Un tel principe exclut qu’une autorité de concurrence condamne une entreprise à une amende sans lui avoir préalablement communiqué les griefs retenus à son égard.
(ii) Ensuite, la Cour reproche au Tribunal d’avoir approuvé la Commission pour avoir condamné les requérantes au titre d’un comportement anticoncurrentiel commis par un autre opérateur.
Il ressort de la jurisprudence de la CJUE qu’une entreprise peut être condamnée dans un tel cas mais à la condition que
- elle ait elle-même adopté un comportement anticoncurrentiel qui lui est propre
- les deux comportements anticoncurrentiels (le sien et celui de l’autre opérateur) s’inscrivent dans une infraction unique et continue et, que
- elle ait eu connaissance du comportement anticoncurrentiel de l’autre entreprise ou aurait pu raisonnablement le prévoir.

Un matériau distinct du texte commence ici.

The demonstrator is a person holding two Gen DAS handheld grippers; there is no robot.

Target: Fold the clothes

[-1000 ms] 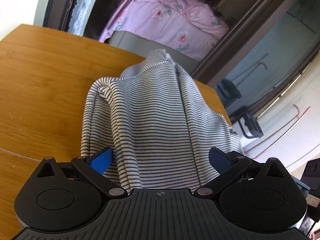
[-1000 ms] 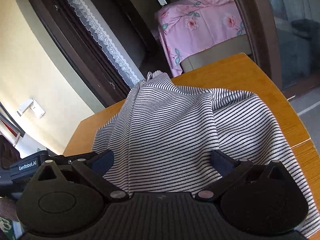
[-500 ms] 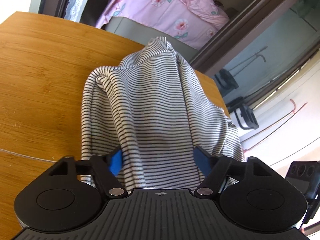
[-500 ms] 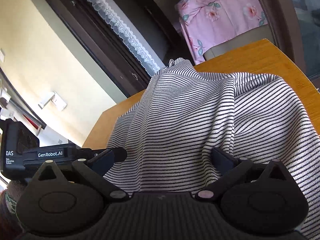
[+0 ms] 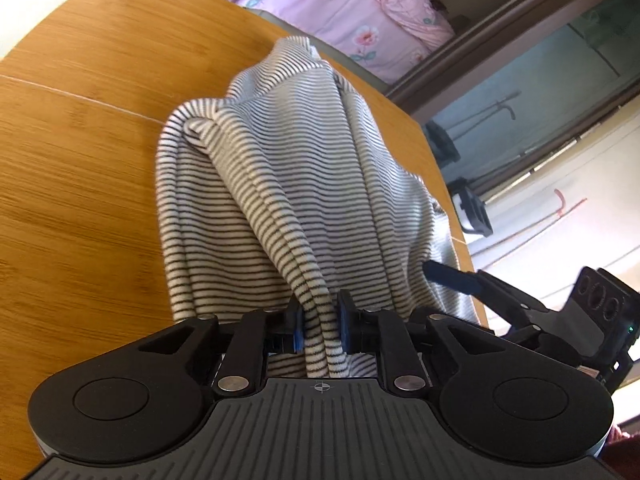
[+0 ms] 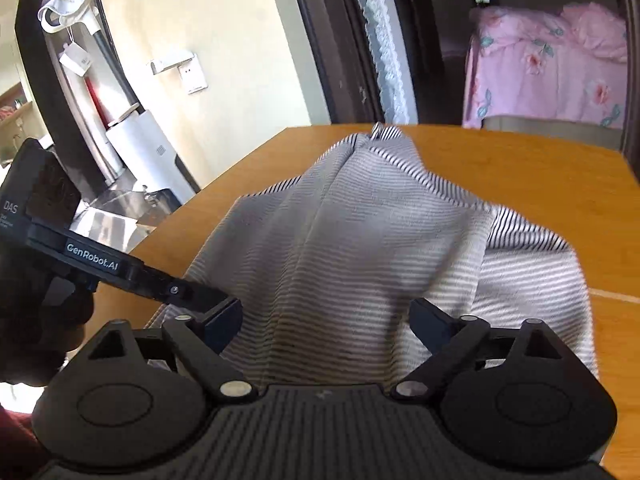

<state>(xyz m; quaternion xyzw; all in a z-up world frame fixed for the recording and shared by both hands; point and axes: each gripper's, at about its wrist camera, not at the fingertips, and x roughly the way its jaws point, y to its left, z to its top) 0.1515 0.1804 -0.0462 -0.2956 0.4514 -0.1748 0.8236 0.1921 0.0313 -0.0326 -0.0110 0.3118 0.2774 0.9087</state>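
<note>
Jaws of the left gripper (image 5: pixel 320 330) are pinched almost shut on a bunched ridge of the striped garment (image 5: pixel 296 208), the blue pads pressing the doubled cloth from both sides. On the right gripper (image 6: pixel 326 322) the jaws stand wide apart, with the fabric lying between them but not clamped; its outstretched fingers also show at the right edge of the left wrist view.

The garment lies heaped on the wooden desk (image 5: pixel 80 160), near its far corner, with one peak raised toward the back. Judging from this, folding has barely begun: no flat panel, no squared edge and no neat crease is visible, so spreading and the actual folds all seem to remain.

The cloth looks like a soft, thin knit, white with narrow dark stripes, draping in loose rolls and deep gathers. The desk is smooth, warm-toned wood with fine grain and a pale seam line across it.
</note>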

Cette jurisprudence ne distingue pas les pratiques « essentielles » de celles qui ne le sont pas (arrêt du 26 septembre 2018, Infineon Technologies/Commission, C‑99/17 P, EU:C:2018:773, point 172 et jurisprudence citée).Or, en l’espèce, la Commission qui avait bien reconnu que les requérantes n’avaient pas participé à la pratique concernée (consistant à refuser de fournir des accessoires et une assistance technique à des concurrents ne participant pas à l’entente), était donc tenue de prouver qu’elles en avaient eu connaissance ou auraient pu raisonnablement la prévoir pour leur en imputer la responsabilité et le tribunal aurait dû le vérifier.
(iii) Enfin , la Cour considère que le Tribunal a violé la présomption d’innocence en approuvant la Commission d’avoir retenu la participation des requérantes au cartel pour la période précédant le 22 novembre 2002.
Un seul document (courrier électronique envoyé par Nexans au mois de septembre 2002) ne pouvait en effet suffire pour établir leur participation à l’entente pour cette période.